§ TASK ITEM
In the data below, find every line that has the string "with", and copy it.

##### SUPPLIED INFORMATION #####

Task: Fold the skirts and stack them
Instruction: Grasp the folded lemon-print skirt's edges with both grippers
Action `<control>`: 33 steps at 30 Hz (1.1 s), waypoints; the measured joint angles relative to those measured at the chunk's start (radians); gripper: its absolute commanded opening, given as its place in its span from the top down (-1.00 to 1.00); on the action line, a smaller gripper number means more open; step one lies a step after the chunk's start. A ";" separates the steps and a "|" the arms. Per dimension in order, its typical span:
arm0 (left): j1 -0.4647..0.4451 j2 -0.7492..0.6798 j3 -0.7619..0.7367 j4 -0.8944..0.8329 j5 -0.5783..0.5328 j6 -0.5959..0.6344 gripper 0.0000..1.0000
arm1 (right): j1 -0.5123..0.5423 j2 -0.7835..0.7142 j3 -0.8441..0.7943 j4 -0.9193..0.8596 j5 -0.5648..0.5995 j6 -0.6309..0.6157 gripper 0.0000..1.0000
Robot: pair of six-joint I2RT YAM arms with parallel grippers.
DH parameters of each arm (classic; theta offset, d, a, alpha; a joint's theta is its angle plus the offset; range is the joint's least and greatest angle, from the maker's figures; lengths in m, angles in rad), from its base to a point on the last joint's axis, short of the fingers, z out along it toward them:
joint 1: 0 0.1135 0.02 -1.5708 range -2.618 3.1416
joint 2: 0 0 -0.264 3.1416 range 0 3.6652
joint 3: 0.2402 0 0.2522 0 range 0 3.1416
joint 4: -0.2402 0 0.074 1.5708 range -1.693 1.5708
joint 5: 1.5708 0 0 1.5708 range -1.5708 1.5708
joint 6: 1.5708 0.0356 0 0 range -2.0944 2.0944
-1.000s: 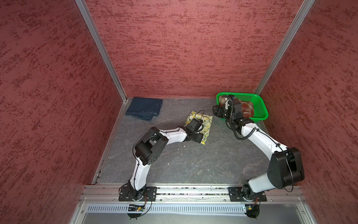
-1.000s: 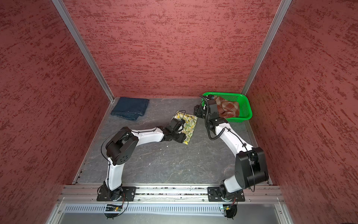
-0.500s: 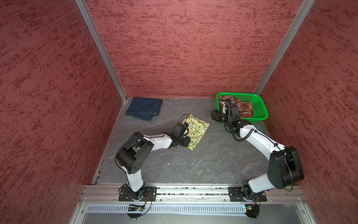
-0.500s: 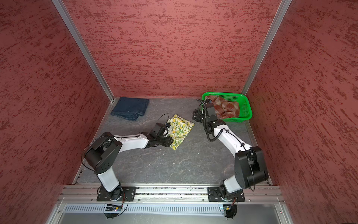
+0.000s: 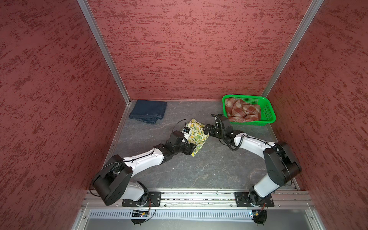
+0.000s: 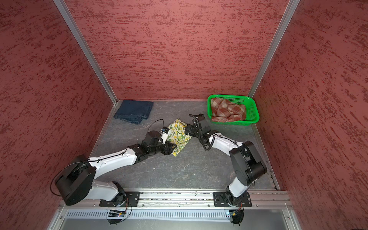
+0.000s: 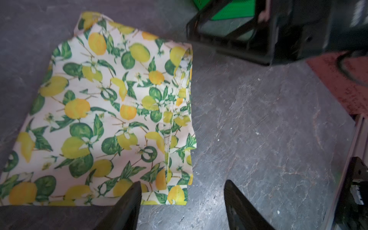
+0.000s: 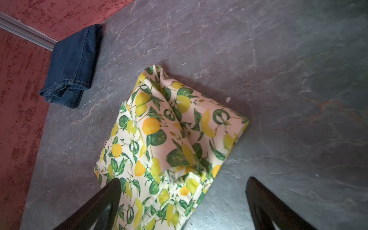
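While the lemon-print skirt [image 5: 196,135] lies folded on the grey table [image 5: 199,169] between the two grippers, neither one grips it. The left gripper [image 7: 182,182] stands spread, one tip over the skirt's corner and the other over bare table. The right gripper [image 8: 183,178] is spread wide too, at the skirt's opposite edge. The denim skirt [image 5: 148,111] lies folded well beyond the left gripper, in the far corner. The plaid skirt [image 5: 242,110] sits crumpled in the green basket [image 5: 268,111] just behind the right gripper.
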 measured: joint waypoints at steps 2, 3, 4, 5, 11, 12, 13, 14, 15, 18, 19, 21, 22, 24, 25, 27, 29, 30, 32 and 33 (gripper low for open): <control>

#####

§ OUTPUT OF THE TASK
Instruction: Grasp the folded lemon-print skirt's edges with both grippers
Robot: pair of six-joint I2RT YAM arms with parallel grippers.

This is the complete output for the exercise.